As eleições e o cipó-matador




Minha crônica no jornal Gazeta do Sul de hoje.

As eleições e o cipó-matador

Cosmos, uma ontologia materialista (Ed. Martins Fontes, 528 p., trad. Dorothée de Bruchard) é um dos 100 livros lançados pelo prolífico e polêmico pensador francês Michel Onfray. Os ensaios que o compõem tratam da maneira filosófica como o autor vê a natureza que nos rodeia, seus mistérios, sua influência sobre o ser humano, sempre numa perspectiva ateia e pagã. Em um dos capítulos, “Botânica da vontade poder”, nos fala sobre o cipó-matador, uma espécie curiosa de trepadeira.

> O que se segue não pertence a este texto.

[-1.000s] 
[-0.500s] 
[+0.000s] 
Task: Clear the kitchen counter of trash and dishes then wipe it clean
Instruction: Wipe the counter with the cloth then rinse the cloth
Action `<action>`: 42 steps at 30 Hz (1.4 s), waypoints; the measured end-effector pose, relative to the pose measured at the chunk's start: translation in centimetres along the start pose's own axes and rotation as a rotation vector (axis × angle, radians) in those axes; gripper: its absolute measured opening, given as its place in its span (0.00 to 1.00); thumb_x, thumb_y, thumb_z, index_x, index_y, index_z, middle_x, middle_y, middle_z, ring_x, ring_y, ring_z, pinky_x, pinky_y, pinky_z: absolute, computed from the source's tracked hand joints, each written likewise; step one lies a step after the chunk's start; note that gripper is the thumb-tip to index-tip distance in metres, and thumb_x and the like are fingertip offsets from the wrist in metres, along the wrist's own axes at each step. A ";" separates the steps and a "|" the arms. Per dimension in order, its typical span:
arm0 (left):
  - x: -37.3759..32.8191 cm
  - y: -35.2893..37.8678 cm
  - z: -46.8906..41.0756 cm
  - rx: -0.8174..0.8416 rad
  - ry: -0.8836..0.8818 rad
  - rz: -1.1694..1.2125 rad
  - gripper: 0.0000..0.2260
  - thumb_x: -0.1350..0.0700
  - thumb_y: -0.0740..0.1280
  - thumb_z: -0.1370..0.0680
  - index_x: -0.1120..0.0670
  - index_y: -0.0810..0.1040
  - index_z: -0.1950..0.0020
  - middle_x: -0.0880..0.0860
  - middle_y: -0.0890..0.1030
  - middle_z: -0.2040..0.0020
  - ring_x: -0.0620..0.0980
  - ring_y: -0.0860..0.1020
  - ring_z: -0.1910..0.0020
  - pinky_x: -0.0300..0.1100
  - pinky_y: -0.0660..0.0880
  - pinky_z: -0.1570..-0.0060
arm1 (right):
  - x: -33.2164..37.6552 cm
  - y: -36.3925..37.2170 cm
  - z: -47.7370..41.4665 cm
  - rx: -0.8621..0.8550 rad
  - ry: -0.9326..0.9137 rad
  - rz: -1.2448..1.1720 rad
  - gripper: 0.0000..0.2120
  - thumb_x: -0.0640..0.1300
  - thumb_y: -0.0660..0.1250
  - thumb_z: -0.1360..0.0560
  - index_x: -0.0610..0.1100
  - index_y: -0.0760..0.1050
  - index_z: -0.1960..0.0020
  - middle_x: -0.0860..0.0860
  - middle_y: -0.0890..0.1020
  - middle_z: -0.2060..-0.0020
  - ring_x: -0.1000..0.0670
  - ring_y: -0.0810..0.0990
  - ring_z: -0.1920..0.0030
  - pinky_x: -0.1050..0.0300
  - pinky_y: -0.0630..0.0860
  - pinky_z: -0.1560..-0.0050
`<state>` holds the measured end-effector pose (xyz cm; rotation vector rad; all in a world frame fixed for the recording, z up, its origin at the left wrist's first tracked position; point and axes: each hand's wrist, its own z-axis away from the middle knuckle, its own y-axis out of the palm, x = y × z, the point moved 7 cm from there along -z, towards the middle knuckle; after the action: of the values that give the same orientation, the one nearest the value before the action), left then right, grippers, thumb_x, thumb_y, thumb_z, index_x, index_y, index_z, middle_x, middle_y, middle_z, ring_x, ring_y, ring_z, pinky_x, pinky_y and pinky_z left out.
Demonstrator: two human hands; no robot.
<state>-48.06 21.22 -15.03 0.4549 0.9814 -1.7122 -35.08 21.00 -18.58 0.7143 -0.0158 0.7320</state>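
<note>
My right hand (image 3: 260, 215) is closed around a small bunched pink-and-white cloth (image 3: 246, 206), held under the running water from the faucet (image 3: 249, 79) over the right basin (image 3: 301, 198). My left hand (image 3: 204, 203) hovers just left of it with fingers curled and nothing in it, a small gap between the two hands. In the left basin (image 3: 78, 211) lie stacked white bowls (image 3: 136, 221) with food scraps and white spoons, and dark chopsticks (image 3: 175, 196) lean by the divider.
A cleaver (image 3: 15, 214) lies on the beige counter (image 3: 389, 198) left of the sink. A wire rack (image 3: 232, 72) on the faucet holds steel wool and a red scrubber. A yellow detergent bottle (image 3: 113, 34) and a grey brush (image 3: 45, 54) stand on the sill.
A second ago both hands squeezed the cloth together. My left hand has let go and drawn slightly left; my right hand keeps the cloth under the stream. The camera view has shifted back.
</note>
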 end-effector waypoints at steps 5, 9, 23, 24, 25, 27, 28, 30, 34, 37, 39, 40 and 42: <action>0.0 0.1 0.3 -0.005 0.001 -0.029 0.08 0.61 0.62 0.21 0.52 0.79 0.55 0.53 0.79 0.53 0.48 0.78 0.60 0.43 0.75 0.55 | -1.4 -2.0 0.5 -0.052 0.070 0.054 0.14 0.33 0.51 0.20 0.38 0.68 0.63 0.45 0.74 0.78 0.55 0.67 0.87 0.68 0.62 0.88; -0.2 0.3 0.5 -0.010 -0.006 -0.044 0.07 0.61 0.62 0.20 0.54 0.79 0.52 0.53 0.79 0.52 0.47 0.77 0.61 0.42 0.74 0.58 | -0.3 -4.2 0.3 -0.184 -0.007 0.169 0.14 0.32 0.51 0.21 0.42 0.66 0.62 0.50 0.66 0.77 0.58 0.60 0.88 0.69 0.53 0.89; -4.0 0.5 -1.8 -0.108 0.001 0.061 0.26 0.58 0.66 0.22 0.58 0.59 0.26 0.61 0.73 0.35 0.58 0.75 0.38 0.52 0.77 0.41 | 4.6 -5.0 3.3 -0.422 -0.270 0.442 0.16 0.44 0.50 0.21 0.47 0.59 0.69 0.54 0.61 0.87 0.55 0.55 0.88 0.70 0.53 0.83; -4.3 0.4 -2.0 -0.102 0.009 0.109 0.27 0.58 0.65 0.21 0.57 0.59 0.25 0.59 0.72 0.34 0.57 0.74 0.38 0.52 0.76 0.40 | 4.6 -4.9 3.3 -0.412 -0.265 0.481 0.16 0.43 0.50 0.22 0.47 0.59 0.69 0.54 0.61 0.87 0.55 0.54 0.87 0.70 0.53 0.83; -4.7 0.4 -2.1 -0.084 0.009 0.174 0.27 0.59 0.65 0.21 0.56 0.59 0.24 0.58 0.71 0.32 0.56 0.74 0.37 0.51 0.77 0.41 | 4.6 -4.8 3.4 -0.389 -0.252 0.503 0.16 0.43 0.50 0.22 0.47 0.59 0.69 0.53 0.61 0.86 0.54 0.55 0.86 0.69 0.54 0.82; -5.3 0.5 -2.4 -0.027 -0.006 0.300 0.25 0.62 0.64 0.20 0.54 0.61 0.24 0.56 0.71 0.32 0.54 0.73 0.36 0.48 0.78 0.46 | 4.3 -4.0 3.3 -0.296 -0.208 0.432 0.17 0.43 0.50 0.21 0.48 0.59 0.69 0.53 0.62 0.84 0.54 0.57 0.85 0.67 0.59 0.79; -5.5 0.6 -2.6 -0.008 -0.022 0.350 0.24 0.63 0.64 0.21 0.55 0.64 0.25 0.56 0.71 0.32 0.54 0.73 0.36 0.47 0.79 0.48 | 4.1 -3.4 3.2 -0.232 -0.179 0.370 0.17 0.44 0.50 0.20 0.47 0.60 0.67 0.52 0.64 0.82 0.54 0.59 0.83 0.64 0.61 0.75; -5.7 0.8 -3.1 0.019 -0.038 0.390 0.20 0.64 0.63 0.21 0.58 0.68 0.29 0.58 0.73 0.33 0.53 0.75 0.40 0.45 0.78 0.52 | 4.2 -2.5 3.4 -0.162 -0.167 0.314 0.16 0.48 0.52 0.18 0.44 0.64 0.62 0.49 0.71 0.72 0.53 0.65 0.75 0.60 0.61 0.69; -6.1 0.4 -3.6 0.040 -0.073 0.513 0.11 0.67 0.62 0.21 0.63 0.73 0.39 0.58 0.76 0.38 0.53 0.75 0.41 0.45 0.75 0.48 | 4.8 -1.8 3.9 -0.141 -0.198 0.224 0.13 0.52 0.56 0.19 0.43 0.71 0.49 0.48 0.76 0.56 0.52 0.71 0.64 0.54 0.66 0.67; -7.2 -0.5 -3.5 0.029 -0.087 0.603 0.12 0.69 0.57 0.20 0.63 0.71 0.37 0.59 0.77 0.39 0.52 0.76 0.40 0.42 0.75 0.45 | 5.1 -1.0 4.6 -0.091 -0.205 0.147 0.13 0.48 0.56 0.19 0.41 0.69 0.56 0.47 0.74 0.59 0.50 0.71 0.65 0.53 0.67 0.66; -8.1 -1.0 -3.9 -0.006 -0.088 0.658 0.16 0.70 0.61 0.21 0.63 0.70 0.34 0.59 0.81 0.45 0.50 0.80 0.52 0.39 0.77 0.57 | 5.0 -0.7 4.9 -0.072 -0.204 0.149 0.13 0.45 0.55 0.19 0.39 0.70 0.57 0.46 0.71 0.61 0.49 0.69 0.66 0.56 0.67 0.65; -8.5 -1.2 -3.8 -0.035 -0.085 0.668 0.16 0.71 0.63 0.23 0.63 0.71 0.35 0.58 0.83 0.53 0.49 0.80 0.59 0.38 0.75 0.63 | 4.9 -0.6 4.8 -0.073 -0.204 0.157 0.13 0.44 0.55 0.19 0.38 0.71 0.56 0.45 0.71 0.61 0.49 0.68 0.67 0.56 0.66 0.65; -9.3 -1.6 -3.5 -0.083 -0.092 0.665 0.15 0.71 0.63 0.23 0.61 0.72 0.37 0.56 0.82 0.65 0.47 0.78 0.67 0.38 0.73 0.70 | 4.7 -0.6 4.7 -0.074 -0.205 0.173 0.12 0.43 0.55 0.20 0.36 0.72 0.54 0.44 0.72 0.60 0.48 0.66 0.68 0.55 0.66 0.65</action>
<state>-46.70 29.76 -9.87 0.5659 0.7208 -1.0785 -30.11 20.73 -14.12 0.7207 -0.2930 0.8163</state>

Para conseguir entender melhor o conceito de “vontade de poder” de Nietzsche, Onfray encontrou em duas obras do filósofo alemão, Fragmentos póstumos e Além do bem e do mal, referência às “trepadeiras ávidas de sol encontradas em Java – são chamadas de cipó-matador – que com seus braços tanto apertam um carvalho, e por tanto tempo, até que por fim, muito acima dele, mas nele apoiadas, podem abrir sua copa e ostentar sua felicidade em plena luz” (uso aqui a tradução de Além do bem e do mal por Renato Zwick). A planta, então, se tornou uma obsessão para Onfray, que questionava por que justamente ela foi utilizada como metáfora por Nietzsche, e também não sossegou enquanto não viu uma de perto.

Acontece que o cipó-matador, para conseguir a luz necessária para sua sobrevivência, sufoca com seu “abraço” o carvalho. As imagens que pesquisei na internet realmente mostram a trepadeira como se tivesse realmente “braços” envolvendo a árvore. No folclore mexicano, recebe o nome de “liana asesina”. Esse amplexo, portanto, nada tem de acolhedor e pode prejudicar a outra planta.

Estamos em ano eleitoral, quando os candidatos distribuem abraços aos eleitores. Esses atos de carinho, com o intuito de agradar o povo para se chegar ao poder, pode não ser nada benéfico. Aquele sujeito legal, que paga churrasco, cerveja e diz ser do povo, pode estar apenas utilizando o inocente eleitor para benefício próprio, buscando atingir o alto, o seu Olimpo, subindo nas costas do trabalhador, que aceita migalhas que somente na aparência fazem diferença na sua vida.

Lembro-me dos versos de Augusto dos Anjos: “o beijo, amigo, é a véspera do escarro, / a mão que afaga é a mesma que apedreja”. Identifico-me com o pessimismo do poeta pré-modernista, afinal também já fui seduzido por gestos belos, palavras de incentivo e amáveis de muitas pessoas, não apenas políticos, que depois se voltaram contra mim e fizeram de tudo para me prejudicar. Por isso, nessa e em qualquer outra eleição, não me iludo mais com nenhum dos candidatos, que de cândidos, convenhamos, não têm nada. Não quero ser carvalho para nenhum cipó-matador.